***** INPUT MATERIAL *****
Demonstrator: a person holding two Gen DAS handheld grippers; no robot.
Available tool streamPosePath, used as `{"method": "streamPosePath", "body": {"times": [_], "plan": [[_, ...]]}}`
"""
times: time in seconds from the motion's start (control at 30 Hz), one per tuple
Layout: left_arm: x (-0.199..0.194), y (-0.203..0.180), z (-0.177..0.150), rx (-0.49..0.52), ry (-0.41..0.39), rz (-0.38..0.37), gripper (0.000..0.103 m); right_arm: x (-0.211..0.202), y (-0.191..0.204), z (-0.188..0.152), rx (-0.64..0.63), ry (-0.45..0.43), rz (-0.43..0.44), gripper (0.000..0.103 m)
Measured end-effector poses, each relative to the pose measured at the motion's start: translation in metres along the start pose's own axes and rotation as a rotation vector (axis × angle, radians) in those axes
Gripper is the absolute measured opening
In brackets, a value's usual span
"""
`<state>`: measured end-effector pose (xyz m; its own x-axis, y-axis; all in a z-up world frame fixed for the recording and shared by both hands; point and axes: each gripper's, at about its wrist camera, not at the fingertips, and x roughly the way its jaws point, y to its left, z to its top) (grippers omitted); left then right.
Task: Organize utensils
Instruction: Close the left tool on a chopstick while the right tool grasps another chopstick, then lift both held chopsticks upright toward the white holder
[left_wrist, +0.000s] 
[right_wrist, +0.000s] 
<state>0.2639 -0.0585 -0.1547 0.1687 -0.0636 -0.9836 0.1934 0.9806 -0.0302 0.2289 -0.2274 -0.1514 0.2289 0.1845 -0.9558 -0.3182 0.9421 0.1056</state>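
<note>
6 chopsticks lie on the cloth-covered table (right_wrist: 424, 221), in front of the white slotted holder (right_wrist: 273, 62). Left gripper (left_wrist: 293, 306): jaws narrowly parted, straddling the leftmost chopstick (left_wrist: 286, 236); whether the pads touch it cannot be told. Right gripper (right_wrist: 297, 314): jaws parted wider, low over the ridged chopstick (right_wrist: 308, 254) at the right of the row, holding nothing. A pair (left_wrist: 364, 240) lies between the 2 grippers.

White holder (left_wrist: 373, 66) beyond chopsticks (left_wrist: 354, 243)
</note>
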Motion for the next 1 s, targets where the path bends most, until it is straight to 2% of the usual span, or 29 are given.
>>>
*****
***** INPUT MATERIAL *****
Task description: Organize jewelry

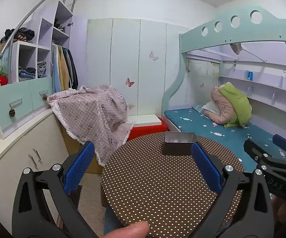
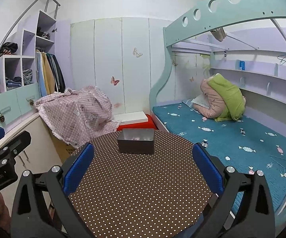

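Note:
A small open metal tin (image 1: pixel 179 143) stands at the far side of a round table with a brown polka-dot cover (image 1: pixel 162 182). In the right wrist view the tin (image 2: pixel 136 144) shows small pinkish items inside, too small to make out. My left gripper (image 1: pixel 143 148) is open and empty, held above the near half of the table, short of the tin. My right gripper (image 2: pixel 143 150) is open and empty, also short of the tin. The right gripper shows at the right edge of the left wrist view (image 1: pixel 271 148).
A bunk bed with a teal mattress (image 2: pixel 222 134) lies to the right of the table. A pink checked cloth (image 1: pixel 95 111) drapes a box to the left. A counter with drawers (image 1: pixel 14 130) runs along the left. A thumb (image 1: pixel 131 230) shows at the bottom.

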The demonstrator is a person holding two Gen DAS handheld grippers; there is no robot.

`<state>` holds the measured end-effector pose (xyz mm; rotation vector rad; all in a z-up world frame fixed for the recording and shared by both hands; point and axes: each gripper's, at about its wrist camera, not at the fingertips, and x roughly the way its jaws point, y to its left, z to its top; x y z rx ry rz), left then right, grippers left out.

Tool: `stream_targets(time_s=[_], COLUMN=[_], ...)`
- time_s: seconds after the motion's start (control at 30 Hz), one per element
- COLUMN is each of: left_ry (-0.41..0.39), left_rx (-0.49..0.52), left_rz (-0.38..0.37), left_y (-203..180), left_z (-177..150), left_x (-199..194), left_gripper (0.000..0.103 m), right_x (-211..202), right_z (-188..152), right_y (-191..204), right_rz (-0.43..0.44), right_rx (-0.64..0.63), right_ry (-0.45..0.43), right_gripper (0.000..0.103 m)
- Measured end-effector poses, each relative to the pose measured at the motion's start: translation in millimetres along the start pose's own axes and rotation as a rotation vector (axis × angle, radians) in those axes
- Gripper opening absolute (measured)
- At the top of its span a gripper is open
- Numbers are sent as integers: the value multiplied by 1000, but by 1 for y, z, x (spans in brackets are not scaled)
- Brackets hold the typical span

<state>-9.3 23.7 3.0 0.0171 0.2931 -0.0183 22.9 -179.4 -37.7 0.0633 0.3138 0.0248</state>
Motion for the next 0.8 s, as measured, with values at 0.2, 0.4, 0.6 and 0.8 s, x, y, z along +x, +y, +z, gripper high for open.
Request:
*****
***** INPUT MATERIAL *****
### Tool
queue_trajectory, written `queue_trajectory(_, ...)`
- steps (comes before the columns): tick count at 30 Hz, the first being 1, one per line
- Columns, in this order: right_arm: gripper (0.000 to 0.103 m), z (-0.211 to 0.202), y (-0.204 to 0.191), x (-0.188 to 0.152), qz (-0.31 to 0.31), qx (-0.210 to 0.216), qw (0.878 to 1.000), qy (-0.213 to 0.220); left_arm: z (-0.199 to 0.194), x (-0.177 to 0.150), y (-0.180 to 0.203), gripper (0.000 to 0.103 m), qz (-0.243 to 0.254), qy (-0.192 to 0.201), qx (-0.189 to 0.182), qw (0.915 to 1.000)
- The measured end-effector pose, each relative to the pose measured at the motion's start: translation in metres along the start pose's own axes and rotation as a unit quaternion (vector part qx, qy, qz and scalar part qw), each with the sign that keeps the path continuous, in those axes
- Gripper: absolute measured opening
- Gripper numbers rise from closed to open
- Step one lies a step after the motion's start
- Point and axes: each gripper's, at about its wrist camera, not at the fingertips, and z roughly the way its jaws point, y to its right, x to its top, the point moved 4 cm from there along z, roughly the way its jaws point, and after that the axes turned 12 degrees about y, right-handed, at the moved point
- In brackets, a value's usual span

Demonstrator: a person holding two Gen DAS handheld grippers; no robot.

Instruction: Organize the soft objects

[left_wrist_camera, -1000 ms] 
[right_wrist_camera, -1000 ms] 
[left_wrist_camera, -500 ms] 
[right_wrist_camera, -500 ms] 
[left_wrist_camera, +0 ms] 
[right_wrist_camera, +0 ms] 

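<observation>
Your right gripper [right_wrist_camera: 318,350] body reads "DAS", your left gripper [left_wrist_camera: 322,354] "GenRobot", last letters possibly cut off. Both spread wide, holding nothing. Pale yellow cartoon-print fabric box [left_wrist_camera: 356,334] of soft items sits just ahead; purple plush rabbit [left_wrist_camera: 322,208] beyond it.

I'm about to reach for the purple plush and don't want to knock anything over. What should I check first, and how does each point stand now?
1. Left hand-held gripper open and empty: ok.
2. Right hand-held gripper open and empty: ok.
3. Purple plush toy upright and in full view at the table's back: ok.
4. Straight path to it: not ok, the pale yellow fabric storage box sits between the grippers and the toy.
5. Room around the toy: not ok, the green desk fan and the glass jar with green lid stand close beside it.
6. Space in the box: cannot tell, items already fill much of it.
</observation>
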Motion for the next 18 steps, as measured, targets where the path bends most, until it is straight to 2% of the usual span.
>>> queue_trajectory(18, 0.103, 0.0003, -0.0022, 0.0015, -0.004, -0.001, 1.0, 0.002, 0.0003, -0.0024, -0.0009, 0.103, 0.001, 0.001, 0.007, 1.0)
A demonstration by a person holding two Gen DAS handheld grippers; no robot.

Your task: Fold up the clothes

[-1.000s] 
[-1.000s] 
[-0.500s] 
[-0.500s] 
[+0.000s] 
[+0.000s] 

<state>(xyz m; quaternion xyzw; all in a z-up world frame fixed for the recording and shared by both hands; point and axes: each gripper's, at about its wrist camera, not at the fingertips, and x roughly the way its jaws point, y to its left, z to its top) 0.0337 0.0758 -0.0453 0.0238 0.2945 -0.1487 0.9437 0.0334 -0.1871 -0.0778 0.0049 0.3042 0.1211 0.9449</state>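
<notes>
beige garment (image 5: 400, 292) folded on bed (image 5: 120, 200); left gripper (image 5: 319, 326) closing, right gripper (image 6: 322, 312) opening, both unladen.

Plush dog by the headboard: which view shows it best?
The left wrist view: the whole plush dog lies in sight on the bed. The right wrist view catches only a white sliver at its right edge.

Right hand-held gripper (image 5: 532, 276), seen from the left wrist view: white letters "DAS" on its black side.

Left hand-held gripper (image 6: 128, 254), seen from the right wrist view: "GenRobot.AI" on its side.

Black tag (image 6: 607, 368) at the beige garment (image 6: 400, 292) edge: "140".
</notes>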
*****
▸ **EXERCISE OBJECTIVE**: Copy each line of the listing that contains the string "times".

▸ **SOLUTION TO THE PROBLEM**:
Available tool streamPosePath, used as `{"method": "streamPosePath", "body": {"times": [_], "plan": [[_, ...]]}}`
times: time in seconds from the motion's start (control at 30 Hz), one per tuple

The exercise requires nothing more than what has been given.